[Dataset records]
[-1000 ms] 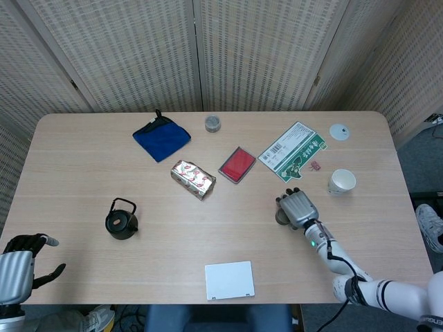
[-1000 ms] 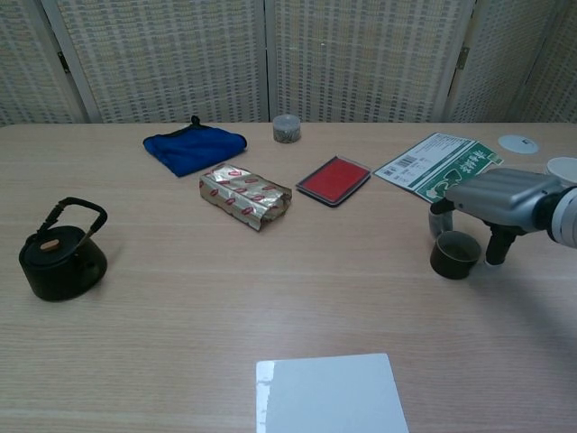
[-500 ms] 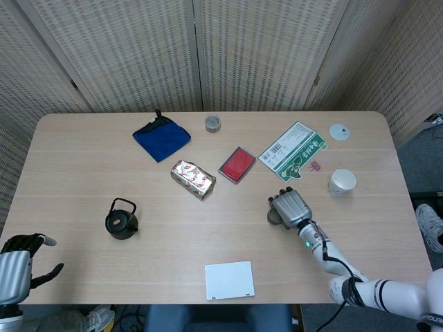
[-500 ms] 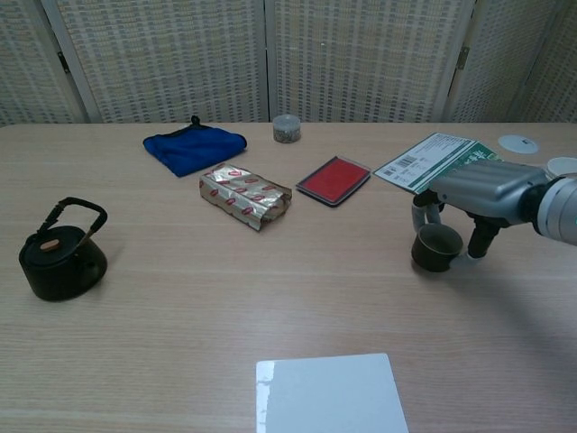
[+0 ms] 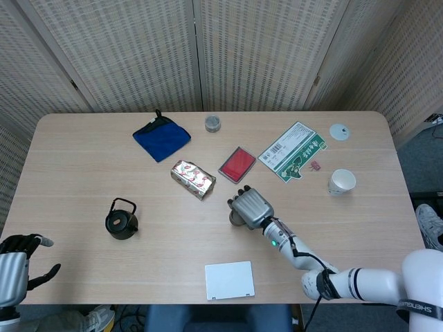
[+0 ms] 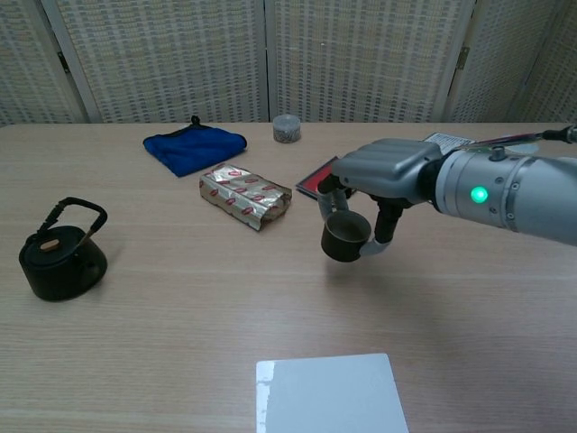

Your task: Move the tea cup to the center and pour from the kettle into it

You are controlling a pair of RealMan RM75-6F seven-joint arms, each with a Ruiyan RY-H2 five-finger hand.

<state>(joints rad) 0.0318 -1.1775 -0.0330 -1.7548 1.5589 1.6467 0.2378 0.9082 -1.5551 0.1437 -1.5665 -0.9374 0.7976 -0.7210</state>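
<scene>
The dark tea cup (image 6: 344, 238) hangs a little above the table near its middle, gripped from above by my right hand (image 6: 377, 177). In the head view the right hand (image 5: 250, 205) covers most of the tea cup (image 5: 236, 218). A black kettle (image 5: 122, 220) with an upright handle stands on the table's left side; the chest view has the kettle (image 6: 61, 256) at its left edge. My left hand (image 5: 15, 265) is at the bottom left corner off the table, fingers apart and holding nothing.
A white card (image 5: 229, 279) lies near the front edge. Behind the cup are a foil packet (image 5: 193, 179), a red case (image 5: 237, 164), a blue cloth (image 5: 161, 136), a small jar (image 5: 212, 124), a green-white packet (image 5: 293, 151) and a white cup (image 5: 341, 182).
My right hand has carried the tea cup leftwards from the right side to near the table's middle, lifting it slightly. The left hand has barely shifted.
</scene>
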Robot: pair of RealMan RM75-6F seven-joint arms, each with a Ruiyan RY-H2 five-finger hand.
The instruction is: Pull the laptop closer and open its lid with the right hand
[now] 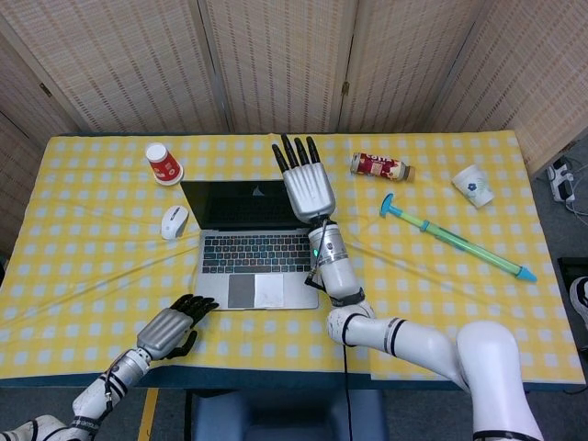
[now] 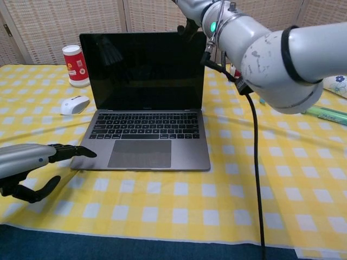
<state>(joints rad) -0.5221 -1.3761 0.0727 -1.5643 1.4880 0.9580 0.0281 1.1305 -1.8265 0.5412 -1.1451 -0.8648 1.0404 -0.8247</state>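
My right hand point(image 1: 306, 186) had its fingers point(image 1: 292, 153) stretched out straight and slightly spread, held above the top right corner of the lid, grasping nothing; from the chest camera I could only see a dark thumb tip at the lid's upper edge, and I could not tell whether it touched. Below it the forearm ran down past the right side of the keyboard, with a green light on the wrist and a black cable hanging from it. My left hand point(image 2: 24, 168) lay low on the tablecloth point(image 1: 459, 303) at the front left, fingers extended and apart, holding nothing, its dark fingertips point(image 2: 81, 152) just beside the front left corner of the laptop point(image 2: 146, 119). The laptop sat near the front edge of the table, a little left of centre, lid raised to roughly upright, dark screen facing me, keyboard and trackpad exposed. A white mouse point(image 1: 174, 221) rested just left of the laptop, and a red paper cup point(image 1: 164, 163) lay on its side further back on the left. To the right, well apart from the laptop, I saw a small bottle with a red label point(image 1: 380, 166) on its side, a white paper cup point(image 1: 474, 185) tipped over, and a long green and blue pump-like tube point(image 1: 457, 238) lying diagonally.
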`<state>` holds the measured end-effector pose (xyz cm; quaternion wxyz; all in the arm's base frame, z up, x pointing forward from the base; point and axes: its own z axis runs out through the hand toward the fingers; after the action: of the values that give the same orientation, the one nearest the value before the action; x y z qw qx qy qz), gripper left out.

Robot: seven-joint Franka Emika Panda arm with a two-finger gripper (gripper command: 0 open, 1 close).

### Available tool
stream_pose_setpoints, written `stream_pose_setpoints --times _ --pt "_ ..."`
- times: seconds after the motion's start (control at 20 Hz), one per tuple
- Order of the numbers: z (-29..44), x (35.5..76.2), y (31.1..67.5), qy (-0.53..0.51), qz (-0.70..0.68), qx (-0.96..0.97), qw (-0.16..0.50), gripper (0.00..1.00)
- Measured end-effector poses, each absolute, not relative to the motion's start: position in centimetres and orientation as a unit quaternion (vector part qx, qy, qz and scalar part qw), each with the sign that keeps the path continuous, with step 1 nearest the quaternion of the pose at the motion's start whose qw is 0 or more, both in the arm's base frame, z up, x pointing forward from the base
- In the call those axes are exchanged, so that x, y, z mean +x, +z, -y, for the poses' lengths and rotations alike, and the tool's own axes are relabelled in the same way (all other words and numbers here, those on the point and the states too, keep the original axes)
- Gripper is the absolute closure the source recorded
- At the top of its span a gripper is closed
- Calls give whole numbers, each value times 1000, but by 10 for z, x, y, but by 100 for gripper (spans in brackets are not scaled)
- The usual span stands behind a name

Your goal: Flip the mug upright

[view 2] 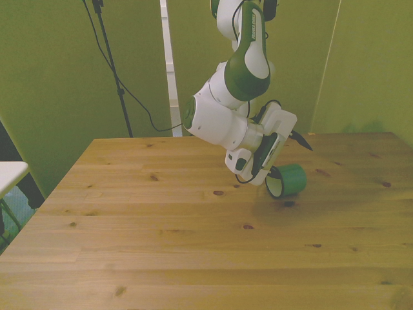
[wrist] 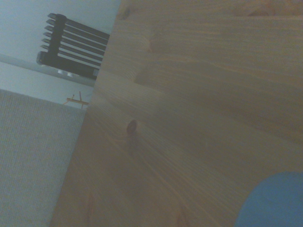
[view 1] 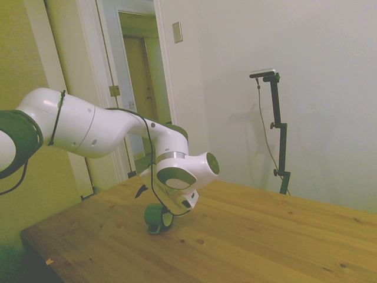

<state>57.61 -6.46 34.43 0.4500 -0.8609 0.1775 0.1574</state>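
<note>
The teal-green mug (view 2: 288,180) is tipped on its side at the table's far right in the front view, its white-lined opening facing the front view's left. It sits just above or barely on the wood, over a small shadow. My gripper (view 2: 270,183) comes down at a slant onto the rim end of the mug and looks shut on the mug's wall. In the side view the mug (view 1: 155,220) shows beneath the white hand, with the gripper (view 1: 163,214) at its upper edge. A blurred bluish patch in the wrist view is the mug (wrist: 277,203).
The wooden table (view 2: 161,232) stretches wide toward the front view's left and near side. The wrist view shows the table's edge (wrist: 90,118), grey carpet beyond it, and a dark slatted object (wrist: 71,47) on the floor.
</note>
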Motion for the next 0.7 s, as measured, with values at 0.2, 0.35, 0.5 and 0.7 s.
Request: stream_pose_setpoints --times 0.2,0.35,0.5,0.7 --pt "66 576 344 157 -179 -861 450 100" --pt "66 576 343 158 -179 -861 450 100" --pt "66 576 343 158 -179 -861 450 100" --pt "66 576 342 158 -178 -861 450 100"
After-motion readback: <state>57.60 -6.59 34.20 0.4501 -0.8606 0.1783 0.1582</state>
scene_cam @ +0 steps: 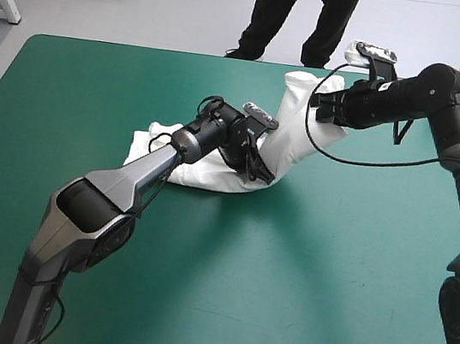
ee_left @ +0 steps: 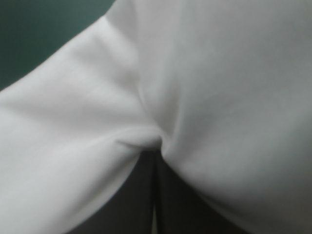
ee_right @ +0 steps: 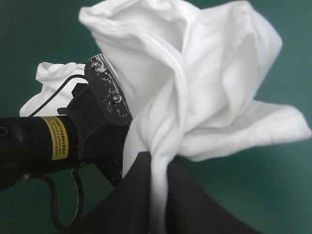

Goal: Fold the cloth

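Taking the far edge of the table as 12 o'clock, the T-shirt [scene_cam: 291, 138] is sitting just off the middle of the teal-green cover [scene_cam: 326, 282], toward 12 o'clock, and part of it is being held up off the surface. In the high view its lower part is lying crumpled on the cover, spreading toward 9 o'clock from the left gripper [scene_cam: 256, 160]. A twisted column of white cloth is rising from there toward 1 o'clock, up to the right gripper [scene_cam: 313, 107]. The left arm [scene_cam: 123, 191] is reaching in from 7 o'clock and the right arm [scene_cam: 447, 109] from 3 o'clock, so the two grippers are standing close together with the cloth strung between them. In the left wrist view the left gripper [ee_left: 155, 152] is showing its black fingers [ee_left: 139, 195] drawn together into one point, pinching a fold of the T-shirt [ee_left: 219, 97]. White fabric is filling nearly everything ahead of it, and creases are running out from the pinch. In the right wrist view the right gripper [ee_right: 155, 158] is likewise all but closed, with a narrow strip of the T-shirt [ee_right: 195, 73] running down between its black fingers [ee_right: 195, 204]. Ahead of the gripper the cloth is billowing out in loose folds, and one flap is hanging toward 3 o'clock above the cover [ee_right: 273, 195]. The left arm [ee_right: 29, 141] is lying at 9 o'clock of that bunch, with its end buried in the cloth.
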Available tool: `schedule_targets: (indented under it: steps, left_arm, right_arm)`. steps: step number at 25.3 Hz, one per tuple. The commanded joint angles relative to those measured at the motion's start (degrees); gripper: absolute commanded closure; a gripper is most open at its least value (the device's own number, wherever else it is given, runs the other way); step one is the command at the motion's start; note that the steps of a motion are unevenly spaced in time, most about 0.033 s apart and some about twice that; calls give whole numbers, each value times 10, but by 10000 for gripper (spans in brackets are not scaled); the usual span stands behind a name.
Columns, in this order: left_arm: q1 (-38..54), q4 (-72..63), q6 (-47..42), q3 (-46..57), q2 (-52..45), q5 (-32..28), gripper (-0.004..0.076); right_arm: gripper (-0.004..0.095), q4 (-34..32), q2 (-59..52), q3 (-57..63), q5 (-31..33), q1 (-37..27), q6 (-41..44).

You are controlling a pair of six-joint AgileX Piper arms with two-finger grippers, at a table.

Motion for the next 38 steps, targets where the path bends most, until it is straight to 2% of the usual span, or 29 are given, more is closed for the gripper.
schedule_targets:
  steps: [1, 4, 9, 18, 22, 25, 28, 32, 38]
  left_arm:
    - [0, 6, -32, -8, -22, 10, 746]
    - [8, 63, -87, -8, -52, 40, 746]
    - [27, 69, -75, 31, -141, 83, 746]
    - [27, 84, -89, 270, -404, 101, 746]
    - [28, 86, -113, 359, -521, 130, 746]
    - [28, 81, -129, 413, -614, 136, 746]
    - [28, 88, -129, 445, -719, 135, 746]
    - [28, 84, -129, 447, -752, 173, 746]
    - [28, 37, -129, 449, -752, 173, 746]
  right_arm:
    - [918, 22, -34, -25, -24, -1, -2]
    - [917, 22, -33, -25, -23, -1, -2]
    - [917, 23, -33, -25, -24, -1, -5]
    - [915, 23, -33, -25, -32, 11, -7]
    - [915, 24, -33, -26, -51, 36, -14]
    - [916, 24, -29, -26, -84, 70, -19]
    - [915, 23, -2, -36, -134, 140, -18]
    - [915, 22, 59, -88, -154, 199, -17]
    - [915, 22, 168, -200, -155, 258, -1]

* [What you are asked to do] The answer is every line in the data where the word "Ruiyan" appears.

* [Response]
You are controlling a pair of RealMan RM75-6F seven-joint arms, each with a Ruiyan RY-H2 five-finger hand.
Robot: pair of RealMan RM75-6F seven-joint arms, each with a Ruiyan RY-H2 five-finger hand.

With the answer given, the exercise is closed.